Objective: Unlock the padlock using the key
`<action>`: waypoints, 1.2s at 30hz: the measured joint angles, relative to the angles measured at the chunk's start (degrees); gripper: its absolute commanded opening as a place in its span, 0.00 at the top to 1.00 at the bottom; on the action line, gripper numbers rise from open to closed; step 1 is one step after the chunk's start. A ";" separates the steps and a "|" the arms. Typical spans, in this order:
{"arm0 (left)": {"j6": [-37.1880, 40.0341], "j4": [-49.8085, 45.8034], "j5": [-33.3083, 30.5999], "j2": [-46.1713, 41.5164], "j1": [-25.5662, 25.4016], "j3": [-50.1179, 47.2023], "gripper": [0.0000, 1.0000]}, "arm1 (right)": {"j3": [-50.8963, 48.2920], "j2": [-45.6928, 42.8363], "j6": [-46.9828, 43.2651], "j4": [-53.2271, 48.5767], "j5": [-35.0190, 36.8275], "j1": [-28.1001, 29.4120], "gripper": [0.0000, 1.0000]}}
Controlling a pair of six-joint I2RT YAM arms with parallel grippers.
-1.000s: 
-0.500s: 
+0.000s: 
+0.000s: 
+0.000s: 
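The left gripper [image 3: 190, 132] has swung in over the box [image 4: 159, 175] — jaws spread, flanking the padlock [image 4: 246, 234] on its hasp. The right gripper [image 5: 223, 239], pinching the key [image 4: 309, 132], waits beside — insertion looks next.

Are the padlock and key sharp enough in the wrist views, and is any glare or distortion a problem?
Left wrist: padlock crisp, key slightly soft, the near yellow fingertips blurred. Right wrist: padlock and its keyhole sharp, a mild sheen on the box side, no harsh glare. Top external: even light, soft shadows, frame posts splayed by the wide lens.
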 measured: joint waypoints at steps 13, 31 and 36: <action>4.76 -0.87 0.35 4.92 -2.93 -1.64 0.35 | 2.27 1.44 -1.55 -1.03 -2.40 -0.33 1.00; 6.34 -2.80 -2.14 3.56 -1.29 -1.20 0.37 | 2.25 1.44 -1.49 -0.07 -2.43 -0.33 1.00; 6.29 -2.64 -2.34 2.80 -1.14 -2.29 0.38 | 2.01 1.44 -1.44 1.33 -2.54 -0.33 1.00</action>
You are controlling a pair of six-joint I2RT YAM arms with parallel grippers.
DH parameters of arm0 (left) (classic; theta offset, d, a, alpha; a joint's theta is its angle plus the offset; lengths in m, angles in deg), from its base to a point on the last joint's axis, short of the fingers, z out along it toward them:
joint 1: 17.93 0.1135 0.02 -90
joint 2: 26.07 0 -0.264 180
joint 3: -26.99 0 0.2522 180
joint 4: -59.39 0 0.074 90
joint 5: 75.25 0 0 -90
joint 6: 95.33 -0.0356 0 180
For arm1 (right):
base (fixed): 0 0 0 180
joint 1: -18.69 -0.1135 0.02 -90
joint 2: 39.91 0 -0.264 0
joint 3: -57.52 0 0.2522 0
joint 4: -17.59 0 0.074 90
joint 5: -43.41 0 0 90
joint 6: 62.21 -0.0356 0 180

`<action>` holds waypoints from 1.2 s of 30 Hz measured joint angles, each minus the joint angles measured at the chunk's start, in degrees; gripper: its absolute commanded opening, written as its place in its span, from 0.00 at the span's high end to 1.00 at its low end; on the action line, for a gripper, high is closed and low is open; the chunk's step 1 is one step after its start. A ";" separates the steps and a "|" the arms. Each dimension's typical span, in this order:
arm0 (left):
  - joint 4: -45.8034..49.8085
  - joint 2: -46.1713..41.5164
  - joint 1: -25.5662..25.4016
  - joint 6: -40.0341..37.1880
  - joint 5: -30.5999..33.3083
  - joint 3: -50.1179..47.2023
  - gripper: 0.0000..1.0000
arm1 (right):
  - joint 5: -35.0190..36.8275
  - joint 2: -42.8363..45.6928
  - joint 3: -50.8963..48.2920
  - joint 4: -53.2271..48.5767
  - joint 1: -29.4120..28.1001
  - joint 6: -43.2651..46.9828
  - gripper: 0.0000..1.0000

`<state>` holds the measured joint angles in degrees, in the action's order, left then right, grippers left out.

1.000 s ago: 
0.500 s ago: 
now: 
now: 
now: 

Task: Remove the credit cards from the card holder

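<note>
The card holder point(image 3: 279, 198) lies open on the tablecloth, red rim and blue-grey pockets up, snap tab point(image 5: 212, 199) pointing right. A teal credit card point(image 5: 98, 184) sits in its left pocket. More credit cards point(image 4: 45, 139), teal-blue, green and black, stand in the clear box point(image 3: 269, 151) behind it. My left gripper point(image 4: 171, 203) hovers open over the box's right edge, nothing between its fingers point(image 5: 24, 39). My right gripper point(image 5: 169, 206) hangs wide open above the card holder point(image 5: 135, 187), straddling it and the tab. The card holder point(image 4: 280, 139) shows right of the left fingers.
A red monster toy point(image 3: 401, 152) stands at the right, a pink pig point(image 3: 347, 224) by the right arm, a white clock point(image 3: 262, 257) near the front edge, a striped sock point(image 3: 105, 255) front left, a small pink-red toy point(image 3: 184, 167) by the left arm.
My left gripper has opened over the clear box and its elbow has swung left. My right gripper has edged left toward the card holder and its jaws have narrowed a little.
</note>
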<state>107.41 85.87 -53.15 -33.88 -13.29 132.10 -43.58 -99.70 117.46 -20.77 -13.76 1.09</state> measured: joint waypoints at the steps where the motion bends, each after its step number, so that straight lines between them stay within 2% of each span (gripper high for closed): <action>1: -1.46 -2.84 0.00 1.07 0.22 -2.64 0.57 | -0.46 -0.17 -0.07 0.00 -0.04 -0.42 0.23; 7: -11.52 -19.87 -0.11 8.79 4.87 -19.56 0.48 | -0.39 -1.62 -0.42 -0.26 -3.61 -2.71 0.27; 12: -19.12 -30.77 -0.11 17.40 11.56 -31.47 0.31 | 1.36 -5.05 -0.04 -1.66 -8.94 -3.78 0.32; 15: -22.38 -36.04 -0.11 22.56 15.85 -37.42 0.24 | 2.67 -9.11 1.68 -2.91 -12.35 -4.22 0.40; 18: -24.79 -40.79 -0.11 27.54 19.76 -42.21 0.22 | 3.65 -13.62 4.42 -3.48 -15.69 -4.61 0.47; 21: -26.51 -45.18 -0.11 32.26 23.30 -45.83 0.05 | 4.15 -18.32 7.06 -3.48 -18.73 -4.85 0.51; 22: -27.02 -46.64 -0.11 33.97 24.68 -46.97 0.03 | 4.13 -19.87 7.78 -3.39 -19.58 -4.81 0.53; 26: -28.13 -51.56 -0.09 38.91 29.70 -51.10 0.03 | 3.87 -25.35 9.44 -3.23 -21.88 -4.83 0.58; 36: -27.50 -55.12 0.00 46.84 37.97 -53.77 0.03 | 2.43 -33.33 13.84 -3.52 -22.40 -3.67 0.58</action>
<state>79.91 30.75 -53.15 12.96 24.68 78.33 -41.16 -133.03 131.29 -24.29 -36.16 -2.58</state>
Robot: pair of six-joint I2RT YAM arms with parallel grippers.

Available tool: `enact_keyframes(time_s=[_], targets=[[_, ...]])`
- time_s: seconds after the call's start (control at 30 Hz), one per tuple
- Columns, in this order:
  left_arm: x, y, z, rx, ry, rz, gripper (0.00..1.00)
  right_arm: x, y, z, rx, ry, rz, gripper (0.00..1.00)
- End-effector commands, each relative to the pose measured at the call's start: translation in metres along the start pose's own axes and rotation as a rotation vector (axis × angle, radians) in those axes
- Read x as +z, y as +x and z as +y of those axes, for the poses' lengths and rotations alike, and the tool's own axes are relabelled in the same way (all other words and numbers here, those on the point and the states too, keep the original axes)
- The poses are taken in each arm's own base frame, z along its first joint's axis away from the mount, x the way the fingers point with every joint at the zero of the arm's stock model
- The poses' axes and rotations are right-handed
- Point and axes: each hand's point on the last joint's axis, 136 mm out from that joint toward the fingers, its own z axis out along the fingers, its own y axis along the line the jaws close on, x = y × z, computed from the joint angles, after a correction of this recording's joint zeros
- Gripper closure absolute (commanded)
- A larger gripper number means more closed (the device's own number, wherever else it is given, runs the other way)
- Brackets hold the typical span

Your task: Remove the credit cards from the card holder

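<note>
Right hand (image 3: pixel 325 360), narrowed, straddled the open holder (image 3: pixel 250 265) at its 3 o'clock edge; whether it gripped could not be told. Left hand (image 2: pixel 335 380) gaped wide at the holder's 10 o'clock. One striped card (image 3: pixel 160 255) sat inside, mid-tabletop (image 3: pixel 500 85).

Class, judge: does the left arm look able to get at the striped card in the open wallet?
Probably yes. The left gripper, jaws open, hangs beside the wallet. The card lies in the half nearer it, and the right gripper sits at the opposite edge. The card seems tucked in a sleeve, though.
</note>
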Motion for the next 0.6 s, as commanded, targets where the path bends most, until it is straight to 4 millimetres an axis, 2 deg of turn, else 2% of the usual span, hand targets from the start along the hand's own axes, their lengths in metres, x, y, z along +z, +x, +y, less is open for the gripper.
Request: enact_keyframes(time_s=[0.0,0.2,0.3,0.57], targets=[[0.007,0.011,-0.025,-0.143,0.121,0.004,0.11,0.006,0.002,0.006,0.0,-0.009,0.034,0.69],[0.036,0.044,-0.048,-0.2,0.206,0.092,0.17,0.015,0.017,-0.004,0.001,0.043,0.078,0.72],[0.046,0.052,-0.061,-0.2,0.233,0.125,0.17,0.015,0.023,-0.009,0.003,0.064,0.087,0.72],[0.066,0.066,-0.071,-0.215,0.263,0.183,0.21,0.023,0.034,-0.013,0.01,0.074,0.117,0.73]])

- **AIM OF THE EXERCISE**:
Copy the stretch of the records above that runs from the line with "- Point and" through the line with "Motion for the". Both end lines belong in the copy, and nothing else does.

- **WRITTEN RESPONSE**:
- Point and axes: each hand's point on the last joint's axis, 136 mm out from that joint toward the fingers, its own z axis out along the fingers, its own y axis along the line the jaws close on, x = y × z, computed from the joint angles, after a correction of this recording's joint zeros
- Gripper closure absolute (commanded)
- A larger gripper number means more closed (the device's own number, wherever else it is given, runs the other way)
- Brackets hold the typical span

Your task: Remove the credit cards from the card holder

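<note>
Right hand (image 3: pixel 325 360), narrowed, straddled the open holder (image 3: pixel 250 265) at its 3 o'clock edge; whether it gripped could not be told. Left hand (image 2: pixel 335 380) gaped wide at the holder's 10 o'clock. One striped card (image 3: pixel 160 255) sat inside, mid-tabletop (image 3: pixel 500 85).

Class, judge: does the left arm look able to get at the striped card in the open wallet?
Probably yes. The left gripper, jaws open, hangs beside the wallet. The card lies in the half nearer it, and the right gripper sits at the opposite edge. The card seems tucked in a sleeve, though.
</note>
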Motion for the next 0.6 s, as commanded, targets where the path bends most, until it is straight to 4 millimetres an axis, 2 deg of turn, else 2% of the usual span, hand targets from the start along the hand's own axes, their lengths in metres, x, y, z along +z, +x, +y, less is open for the gripper.

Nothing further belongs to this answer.